→ Supplied material:
-.-.-

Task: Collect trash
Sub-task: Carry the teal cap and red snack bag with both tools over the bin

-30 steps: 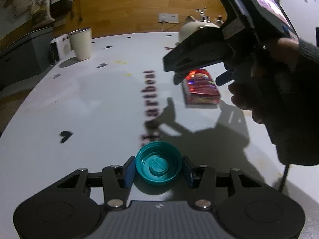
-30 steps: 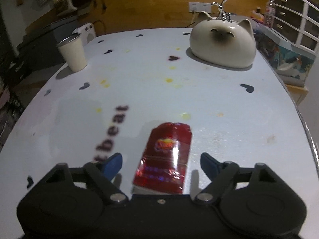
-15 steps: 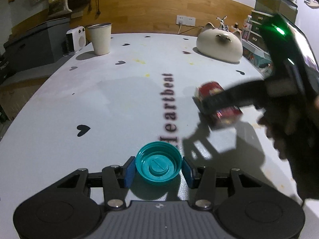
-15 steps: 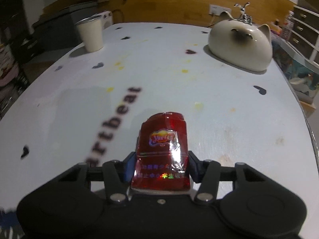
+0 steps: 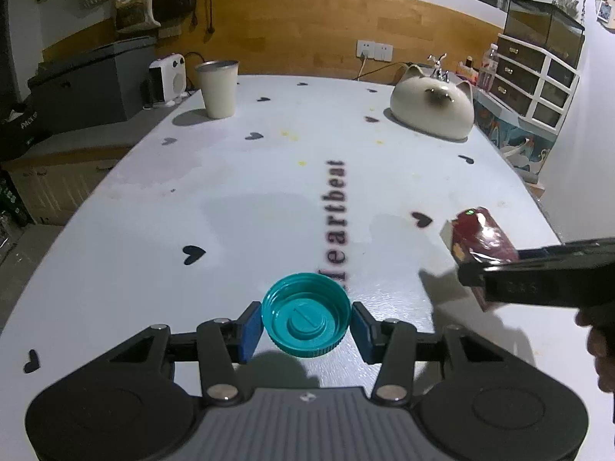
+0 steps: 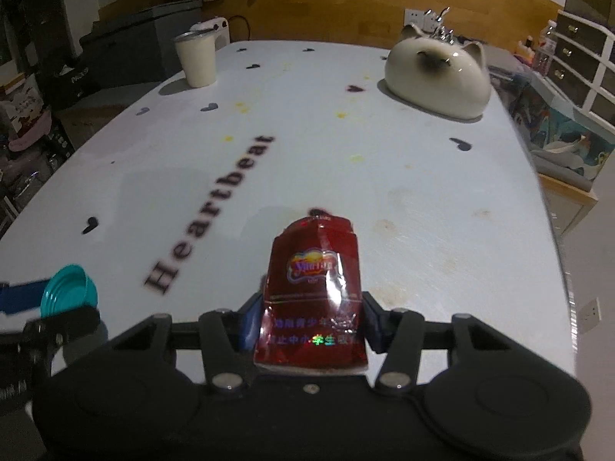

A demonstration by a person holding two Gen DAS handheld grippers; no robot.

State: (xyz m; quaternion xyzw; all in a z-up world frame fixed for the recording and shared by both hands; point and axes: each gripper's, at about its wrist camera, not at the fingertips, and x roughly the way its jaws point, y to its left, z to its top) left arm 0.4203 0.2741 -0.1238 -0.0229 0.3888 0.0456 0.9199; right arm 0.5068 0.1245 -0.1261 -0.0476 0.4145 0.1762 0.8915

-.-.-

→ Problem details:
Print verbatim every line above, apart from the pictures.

→ Result:
Task: Collect trash
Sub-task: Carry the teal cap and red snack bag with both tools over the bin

-30 steps: 
-30 steps: 
-15 steps: 
-15 steps: 
+0 steps: 
+0 steps: 

A demonstration by a person holding two Gen DAS handheld grippers; no robot.

State: (xyz m; quaternion xyzw; all in a z-up world frame fixed for the recording and shared by both hands; point and axes: each gripper's, at about its wrist camera, not at the fingertips, and x roughly the way its jaws point, y to its left, z to its top) left arm 0.4203 0.2741 -0.1238 -0.0229 0.3888 0.0456 0.9199; right arm 0.5068 0.1245 -0.1261 -0.0476 0.4145 0.1762 0.8915

This exercise has been worked through to completion.